Site icon R-bloggers

Installation to connect Spark and H2O in R

[This article was first published on The R Task Force, and kindly contributed to R-bloggers]. (You can report issue about the content on this page here)
Want to share your content on R-bloggers? click here if you have a blog, or here if you don't.

In the ThinkR Task force, we love playing with H2O in R. Their algorithms for machine learning are really powerful. Combined with Apache Spark through Sparkling Water, H2O provides even more powerful data processing workflows, which you can run on your own laptop.

Installing Spark and H2O so that they work together within R

The H2O documentation is great, but you may still encounter some problems of versions compatibilities. In this blog post, we present how to initiate an association between Spark and H2O within R. This is a step-by-step procedure, showing where the process may stop on errors. So, do not be surprise if some code lead to some errors ! Also, some steps are repeated because you will need to restart your session.

Problem encountered

There are many reasons to get the following error message when using {sparklyr}:

#> Error : org.apache.spark.SparkException: Job 1 cancelled because SparkContext was shut down...
...[cut](see below for the complete message]

A common reason is a problem of memory allocation when using big datasets. However, you can also get this problem from the very beginning, without any dataset. In this case, this is most probably a problem of versions compatibilities.
You can find on github the table of versions compatibilities: https://github.com/h2oai/rsparkling/blob/master/README.md. We’ll speak about it in more details below.

Install libraries

Well. Let’s go through the process. First installation is quite easy with CRAN repository. This will directly download and install h2o along with R libraries.

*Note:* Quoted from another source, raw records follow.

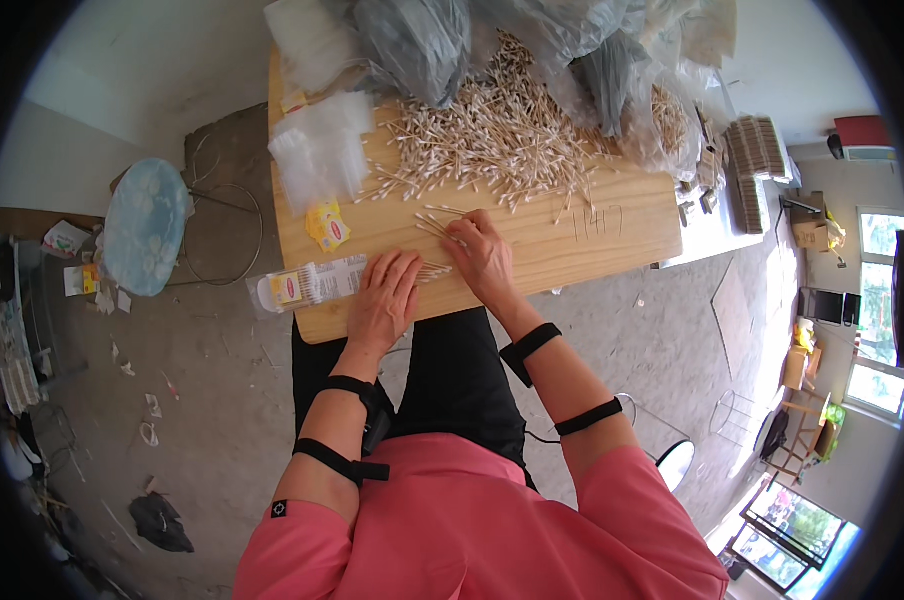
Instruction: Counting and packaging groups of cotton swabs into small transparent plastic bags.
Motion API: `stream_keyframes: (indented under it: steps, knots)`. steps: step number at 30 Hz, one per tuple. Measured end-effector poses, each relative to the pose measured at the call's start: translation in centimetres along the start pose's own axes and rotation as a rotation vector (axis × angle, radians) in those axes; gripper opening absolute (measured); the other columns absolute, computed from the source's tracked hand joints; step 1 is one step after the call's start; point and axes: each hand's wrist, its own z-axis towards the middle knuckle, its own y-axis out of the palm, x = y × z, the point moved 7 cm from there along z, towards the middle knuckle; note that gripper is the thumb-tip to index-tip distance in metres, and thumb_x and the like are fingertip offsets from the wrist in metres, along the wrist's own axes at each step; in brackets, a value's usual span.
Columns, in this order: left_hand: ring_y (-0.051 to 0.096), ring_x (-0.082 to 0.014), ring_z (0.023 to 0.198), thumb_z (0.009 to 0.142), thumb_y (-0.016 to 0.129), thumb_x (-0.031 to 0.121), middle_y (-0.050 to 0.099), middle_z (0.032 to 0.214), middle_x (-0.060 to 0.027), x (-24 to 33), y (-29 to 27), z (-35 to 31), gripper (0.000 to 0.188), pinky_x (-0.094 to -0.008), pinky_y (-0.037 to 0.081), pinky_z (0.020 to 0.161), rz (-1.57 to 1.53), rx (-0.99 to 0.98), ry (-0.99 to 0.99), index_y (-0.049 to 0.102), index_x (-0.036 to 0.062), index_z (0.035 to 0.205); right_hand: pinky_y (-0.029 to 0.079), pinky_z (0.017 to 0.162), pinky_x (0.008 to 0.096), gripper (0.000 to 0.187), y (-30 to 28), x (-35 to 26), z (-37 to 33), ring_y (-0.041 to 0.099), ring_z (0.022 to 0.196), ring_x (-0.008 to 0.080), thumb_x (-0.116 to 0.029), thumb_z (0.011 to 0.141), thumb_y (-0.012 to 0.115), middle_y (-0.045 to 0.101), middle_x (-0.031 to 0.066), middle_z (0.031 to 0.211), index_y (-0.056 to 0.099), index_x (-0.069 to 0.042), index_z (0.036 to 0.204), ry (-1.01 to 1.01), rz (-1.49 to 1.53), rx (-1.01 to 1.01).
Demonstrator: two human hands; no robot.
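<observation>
Near the front edge of the wooden table, my left hand (384, 290) is closed over a small bunch of cotton swabs (435, 271), whose tips stick out to its right. Beside that hand, to the left, lie clear plastic packets (340, 279) with print, and one filled with swabs bears a yellow label (286, 289). My right hand (484, 262) pinches a few cotton swabs (434, 226) that point left. The palm side of both hands is hidden. Beyond them spreads a big loose heap of cotton swabs (502, 135).
Yellow cards (327, 226) lie left of the heap, below a stack of clear plastic bags (322, 150). Large grey plastic bags (412, 45) cover the table's far side. A pale blue round stool (147, 228) stands to the left. Bundled packs (758, 150) sit at the far right.
</observation>
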Motion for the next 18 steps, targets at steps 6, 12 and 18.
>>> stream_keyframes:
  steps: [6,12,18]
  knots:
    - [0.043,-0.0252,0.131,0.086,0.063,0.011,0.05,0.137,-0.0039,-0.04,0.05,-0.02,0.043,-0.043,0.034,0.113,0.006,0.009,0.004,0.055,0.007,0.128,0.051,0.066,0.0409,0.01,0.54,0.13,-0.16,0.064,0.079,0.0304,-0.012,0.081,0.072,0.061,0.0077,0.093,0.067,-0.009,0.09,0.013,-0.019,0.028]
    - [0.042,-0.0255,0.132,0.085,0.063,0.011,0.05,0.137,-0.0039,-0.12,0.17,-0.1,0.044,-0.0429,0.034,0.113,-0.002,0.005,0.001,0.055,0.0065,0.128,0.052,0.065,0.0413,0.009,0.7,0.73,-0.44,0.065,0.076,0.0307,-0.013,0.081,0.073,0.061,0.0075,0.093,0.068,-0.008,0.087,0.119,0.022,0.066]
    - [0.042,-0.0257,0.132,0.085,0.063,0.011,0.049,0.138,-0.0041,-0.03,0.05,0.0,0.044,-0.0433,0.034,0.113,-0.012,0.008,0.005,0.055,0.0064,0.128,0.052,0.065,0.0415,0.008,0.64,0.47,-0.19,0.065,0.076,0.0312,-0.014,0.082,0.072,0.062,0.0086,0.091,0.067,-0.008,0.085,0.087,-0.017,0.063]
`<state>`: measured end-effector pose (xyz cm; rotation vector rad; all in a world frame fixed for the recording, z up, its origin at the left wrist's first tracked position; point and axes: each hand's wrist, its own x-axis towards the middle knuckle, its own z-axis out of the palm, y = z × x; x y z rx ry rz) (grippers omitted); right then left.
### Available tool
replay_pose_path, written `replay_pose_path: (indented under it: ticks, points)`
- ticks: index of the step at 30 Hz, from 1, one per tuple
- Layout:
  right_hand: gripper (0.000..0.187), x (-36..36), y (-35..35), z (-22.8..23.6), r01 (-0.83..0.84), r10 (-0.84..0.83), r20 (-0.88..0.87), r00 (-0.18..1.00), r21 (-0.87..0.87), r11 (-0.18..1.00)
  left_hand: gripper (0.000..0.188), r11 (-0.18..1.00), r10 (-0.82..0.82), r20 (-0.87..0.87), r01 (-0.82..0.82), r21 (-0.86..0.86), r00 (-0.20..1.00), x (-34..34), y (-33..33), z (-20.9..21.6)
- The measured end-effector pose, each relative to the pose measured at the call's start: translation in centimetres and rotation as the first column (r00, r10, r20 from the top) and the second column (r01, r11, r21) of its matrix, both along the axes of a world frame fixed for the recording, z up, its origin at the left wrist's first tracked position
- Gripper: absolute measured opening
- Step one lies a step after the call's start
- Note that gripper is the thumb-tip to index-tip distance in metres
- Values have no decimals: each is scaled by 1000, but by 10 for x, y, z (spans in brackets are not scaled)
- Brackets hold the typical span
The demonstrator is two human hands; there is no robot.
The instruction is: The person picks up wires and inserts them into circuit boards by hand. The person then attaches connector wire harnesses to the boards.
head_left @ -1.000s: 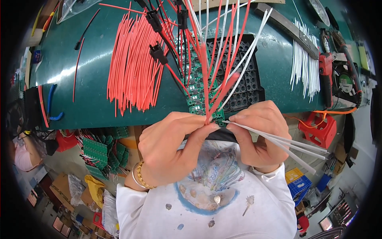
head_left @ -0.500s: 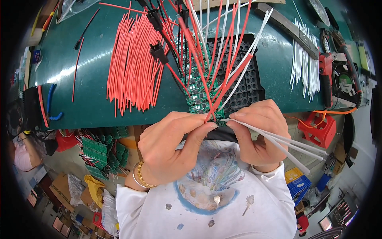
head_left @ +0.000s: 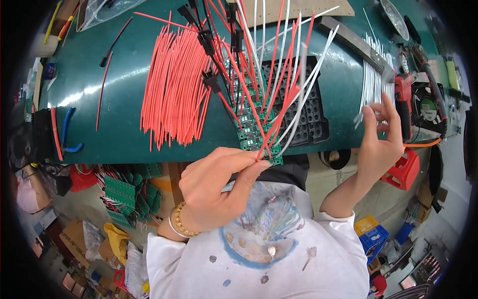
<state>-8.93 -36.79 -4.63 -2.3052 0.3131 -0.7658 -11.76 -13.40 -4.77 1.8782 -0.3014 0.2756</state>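
Observation:
My left hand [head_left: 214, 187] pinches the near end of a fanned stack of small green circuit boards [head_left: 251, 127] with red and white wires standing up from them, held over the green table edge. Black connectors [head_left: 208, 77] hang on some of the wires. My right hand [head_left: 381, 137] is out to the right with fingers spread, its fingertips touching a pile of loose white wires [head_left: 371, 74] on the table; it grips nothing that I can see. A black grid tray [head_left: 308, 107] lies under the boards.
A big bundle of loose red wires [head_left: 174, 92] lies on the green mat [head_left: 119, 124]. Blue-handled pliers [head_left: 67, 132] sit at the left edge. A red power tool [head_left: 403, 102], a small fan [head_left: 428, 109] and a red bin [head_left: 406, 169] are on the right. More green boards [head_left: 124, 192] lie below the table.
My right hand has let go of the white wires it held near the boards and moved right and up to the white wire pile. The left hand keeps the boards.

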Motion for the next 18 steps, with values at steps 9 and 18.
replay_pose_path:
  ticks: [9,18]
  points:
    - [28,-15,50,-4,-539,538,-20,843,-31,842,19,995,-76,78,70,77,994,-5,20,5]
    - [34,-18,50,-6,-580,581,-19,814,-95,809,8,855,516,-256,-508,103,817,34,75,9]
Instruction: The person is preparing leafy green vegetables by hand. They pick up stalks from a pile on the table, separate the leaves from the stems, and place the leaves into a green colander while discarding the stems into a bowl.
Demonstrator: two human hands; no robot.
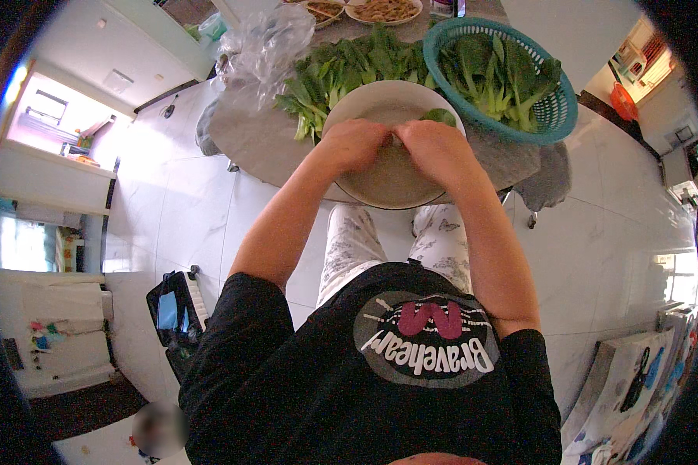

install.packages(c("rsparkling", "sparklyr", "h2o"))

Then load libraries.

# Libraries
library(rsparkling)
library(sparklyr)
library(h2o)
library(here)
library(glue)

Define memory allocation

As I said, this is on of the reason for you to get the error message. So this memory allocation parameterization may save your analyses.
Depending on the size of the data and analyses you will want to perform, you may need to allocate an important amount of memory to your processes. Define the following depending on your machine. Here, I run models on my laptop having (16G) of RAM.
I also define a folder (“spark_dir”) in which all fitted models and logs will be stored, so that I can easily know where to find them and see what is happening.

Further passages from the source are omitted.